Step 3: Streamlit Finalization and Consolidation
After scraping, the operator-facing Streamlit editor preselects prices, images, and details from the scraped platform data, while still allowing manual adjustments. The lower section exposes consolidated per-platform details for the item so the final output stays traceable.
Production Workflow Proof
MovieSaints
Production scraping workflows tied to real operator use: social lead discovery and FX data collection with source fallback.
Instagram Outreach Search to Google Sheets
This workflow starts from a target hashtag, logs into Instagram with humanized waits and scrolling, inspects posts, extracts creator profile details plus related hashtags, and then updates the Google Sheet-backed outreach queue with newly discovered leads and search terms.
FX Rate Extraction with Source Fallback
This run fetches cross-currency FX rates with x-rates as the primary source and Wise as fallback.
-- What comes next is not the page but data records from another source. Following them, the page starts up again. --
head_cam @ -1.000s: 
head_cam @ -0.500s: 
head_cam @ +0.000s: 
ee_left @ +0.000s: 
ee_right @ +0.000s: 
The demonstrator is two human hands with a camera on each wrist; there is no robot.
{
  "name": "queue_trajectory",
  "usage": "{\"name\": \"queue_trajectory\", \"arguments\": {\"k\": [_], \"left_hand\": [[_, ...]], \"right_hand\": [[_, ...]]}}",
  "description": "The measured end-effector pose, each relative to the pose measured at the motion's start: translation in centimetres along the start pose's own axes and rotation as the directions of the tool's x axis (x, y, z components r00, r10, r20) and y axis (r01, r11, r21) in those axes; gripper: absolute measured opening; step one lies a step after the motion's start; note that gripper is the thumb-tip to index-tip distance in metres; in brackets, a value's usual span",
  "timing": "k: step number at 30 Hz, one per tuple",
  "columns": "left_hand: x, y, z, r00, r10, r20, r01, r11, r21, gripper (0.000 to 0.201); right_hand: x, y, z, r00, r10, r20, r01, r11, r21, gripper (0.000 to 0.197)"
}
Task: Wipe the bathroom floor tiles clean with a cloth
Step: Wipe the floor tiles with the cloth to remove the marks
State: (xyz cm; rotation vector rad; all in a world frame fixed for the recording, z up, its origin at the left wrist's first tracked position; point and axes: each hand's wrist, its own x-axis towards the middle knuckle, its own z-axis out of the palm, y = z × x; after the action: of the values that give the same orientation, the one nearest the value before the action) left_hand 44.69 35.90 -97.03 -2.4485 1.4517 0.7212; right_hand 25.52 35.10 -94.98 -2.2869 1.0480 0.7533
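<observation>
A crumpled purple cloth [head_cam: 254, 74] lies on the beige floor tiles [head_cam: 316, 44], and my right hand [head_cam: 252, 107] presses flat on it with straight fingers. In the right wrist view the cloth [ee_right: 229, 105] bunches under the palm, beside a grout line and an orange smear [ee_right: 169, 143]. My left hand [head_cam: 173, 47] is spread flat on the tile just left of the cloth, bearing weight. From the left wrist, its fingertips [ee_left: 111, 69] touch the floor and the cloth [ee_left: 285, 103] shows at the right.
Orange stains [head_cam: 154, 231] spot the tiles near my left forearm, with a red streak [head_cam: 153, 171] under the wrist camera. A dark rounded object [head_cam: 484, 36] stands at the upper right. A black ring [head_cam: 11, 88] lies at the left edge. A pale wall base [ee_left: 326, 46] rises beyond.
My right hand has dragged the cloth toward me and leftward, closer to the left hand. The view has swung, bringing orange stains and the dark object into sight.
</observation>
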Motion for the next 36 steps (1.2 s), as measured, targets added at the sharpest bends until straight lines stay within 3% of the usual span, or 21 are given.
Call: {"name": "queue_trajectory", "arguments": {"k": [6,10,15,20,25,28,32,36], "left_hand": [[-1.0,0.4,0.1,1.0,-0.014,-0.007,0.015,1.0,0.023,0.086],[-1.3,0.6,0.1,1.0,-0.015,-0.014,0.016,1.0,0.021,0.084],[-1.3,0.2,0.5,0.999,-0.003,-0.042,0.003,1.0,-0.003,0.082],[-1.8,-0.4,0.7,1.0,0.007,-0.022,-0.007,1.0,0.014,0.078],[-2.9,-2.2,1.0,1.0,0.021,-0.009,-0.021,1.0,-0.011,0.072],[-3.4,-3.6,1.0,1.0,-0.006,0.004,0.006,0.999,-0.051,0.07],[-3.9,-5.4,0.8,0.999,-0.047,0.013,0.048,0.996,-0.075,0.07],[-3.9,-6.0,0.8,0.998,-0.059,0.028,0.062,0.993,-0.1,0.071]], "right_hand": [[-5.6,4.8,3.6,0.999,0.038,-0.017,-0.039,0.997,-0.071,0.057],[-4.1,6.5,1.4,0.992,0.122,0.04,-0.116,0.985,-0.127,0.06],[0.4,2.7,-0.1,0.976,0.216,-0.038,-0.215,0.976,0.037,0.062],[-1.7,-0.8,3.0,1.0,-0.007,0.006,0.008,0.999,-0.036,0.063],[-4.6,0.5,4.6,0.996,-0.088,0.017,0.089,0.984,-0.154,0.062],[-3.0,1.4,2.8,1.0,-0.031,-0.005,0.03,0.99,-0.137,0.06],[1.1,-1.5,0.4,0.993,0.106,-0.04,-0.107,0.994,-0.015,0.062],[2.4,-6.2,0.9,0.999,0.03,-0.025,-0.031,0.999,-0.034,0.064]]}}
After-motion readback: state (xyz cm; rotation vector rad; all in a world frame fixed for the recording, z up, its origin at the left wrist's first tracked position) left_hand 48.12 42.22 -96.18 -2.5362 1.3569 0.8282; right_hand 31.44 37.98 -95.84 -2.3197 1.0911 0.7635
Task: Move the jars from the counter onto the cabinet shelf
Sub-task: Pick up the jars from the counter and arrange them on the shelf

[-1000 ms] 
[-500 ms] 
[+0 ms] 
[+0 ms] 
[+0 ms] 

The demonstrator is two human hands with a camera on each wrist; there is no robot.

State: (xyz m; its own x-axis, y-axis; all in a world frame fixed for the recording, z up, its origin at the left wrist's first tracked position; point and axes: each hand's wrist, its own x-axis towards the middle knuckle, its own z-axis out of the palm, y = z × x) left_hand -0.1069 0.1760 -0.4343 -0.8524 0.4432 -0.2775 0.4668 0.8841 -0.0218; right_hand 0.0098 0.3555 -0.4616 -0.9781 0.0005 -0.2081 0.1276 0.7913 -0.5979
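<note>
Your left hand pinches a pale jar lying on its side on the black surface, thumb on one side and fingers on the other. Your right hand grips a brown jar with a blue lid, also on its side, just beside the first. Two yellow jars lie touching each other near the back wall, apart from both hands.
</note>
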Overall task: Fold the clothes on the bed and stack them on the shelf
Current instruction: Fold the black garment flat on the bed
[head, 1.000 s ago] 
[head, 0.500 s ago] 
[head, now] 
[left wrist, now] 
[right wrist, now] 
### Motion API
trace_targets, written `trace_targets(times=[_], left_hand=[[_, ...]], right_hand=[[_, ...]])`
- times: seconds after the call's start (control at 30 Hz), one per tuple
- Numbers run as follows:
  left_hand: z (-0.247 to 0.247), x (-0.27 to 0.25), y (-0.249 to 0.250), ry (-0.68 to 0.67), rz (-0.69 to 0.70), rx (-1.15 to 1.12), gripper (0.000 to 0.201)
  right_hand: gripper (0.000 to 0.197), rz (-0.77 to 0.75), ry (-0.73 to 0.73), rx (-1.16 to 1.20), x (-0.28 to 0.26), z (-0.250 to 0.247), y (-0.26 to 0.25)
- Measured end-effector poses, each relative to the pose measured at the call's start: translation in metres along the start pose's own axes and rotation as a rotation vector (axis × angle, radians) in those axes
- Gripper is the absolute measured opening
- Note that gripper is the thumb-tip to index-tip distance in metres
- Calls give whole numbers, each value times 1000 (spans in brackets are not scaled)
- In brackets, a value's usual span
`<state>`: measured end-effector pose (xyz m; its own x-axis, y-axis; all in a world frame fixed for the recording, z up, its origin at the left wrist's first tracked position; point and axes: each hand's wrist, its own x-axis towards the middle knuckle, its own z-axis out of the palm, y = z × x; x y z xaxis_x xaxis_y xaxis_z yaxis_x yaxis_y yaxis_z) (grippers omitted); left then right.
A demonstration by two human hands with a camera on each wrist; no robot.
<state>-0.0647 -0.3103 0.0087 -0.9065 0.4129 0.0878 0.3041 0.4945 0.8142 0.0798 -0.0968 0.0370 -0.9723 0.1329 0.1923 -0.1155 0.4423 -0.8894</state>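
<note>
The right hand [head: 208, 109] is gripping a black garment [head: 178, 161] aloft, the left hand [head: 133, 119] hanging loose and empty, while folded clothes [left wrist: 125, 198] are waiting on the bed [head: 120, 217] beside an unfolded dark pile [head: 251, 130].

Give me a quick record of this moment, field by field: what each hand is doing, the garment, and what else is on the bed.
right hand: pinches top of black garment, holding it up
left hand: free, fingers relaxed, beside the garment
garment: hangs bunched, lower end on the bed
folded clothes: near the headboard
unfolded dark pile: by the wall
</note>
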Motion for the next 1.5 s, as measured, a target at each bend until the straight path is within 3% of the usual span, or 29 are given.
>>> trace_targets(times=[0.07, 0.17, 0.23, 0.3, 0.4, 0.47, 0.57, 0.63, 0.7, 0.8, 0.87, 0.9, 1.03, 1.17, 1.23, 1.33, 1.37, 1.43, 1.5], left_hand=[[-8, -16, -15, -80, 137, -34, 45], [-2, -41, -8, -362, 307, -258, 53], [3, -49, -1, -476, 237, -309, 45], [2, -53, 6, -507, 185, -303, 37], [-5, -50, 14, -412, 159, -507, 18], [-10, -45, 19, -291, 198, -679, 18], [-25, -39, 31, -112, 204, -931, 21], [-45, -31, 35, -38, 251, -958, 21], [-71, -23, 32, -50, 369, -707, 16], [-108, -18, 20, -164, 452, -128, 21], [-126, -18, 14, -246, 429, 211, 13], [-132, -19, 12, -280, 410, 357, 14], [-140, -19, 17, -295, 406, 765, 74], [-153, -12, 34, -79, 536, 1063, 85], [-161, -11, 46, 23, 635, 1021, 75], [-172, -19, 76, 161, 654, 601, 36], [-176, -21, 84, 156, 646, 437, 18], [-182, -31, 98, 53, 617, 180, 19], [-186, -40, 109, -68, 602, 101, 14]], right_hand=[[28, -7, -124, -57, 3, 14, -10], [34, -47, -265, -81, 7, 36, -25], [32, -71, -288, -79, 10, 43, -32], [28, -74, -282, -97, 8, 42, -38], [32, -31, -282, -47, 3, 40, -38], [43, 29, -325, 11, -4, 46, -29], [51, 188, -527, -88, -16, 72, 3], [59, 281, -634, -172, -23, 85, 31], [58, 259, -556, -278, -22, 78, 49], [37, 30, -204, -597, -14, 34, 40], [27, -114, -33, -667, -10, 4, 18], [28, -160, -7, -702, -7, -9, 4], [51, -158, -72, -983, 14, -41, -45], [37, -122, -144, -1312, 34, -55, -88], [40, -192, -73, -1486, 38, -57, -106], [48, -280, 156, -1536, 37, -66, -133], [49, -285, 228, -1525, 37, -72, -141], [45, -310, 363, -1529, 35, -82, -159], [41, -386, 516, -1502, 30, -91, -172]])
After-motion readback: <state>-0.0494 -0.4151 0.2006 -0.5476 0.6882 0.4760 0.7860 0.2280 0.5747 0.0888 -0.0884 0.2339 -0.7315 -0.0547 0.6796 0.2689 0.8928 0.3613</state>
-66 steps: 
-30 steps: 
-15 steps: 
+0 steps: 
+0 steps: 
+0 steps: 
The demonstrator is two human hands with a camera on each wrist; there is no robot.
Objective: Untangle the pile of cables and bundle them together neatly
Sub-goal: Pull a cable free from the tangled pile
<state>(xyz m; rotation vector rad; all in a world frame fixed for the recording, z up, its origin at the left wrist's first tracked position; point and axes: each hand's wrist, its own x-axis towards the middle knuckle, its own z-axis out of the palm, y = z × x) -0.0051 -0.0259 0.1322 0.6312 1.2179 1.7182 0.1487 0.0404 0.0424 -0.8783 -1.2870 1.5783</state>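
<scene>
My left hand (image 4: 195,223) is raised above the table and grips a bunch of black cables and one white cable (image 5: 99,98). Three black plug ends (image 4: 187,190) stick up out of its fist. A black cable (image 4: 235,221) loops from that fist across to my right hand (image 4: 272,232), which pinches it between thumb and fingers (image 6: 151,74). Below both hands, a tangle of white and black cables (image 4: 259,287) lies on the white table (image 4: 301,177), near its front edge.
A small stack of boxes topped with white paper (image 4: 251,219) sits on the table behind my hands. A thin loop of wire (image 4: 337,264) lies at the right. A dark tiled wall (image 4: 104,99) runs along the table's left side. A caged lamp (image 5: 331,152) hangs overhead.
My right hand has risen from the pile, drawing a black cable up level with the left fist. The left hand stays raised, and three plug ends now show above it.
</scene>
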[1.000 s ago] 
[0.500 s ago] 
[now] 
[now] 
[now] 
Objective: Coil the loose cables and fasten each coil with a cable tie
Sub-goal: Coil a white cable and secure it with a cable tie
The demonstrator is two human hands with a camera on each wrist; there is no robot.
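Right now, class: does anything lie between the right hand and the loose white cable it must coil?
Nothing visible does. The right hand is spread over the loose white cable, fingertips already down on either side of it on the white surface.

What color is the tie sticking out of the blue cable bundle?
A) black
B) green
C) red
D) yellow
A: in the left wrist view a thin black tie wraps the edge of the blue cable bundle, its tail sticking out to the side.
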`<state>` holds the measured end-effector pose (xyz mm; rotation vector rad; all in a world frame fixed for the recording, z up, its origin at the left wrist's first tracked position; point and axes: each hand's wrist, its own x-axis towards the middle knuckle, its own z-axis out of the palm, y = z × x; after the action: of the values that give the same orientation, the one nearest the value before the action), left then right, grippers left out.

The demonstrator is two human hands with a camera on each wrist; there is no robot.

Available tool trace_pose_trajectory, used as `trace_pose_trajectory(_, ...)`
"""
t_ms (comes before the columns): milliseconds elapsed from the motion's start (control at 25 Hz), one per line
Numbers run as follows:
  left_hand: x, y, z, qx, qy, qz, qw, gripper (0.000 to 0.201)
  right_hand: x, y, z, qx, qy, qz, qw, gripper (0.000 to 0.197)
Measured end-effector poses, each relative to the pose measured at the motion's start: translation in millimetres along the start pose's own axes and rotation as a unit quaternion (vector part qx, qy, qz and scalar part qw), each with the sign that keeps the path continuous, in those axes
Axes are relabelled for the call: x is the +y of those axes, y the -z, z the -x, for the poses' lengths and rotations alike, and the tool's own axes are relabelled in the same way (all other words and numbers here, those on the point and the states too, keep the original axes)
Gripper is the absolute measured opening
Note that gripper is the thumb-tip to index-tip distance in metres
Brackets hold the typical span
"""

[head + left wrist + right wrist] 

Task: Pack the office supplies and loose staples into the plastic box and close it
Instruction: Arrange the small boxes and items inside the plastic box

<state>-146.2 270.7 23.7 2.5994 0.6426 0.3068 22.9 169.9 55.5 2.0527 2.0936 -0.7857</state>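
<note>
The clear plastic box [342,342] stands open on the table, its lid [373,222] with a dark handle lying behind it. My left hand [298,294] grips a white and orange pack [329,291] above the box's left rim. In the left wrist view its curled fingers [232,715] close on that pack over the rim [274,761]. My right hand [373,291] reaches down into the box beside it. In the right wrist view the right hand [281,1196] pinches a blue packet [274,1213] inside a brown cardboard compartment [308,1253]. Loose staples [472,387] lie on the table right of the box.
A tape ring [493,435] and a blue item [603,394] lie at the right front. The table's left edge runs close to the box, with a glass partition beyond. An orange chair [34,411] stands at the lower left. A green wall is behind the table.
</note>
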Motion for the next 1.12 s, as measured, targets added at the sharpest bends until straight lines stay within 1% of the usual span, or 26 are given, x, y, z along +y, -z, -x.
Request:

When one source fails or returns incomplete data, the scraper shifts to the alternative source and still produces structured rate output for reliable business-side FX ingestion.
Applied Workflow Automation
FitJobs
Browser-side job extraction that turns a live posting into structured fields for downstream review.
LinkedIn Job Extraction and Extension Auto-Population
This browser-side FitJobs flow reads the active LinkedIn job page, extracts structured fields such as title, company, location, URL, and description, and auto-populates the extension UI so the result can be reviewed or passed into downstream fit-analysis logic.
More
Across these systems, I focus on resilience under upstream changes: selector fallbacks, source failover, structured normalization, and human review where needed.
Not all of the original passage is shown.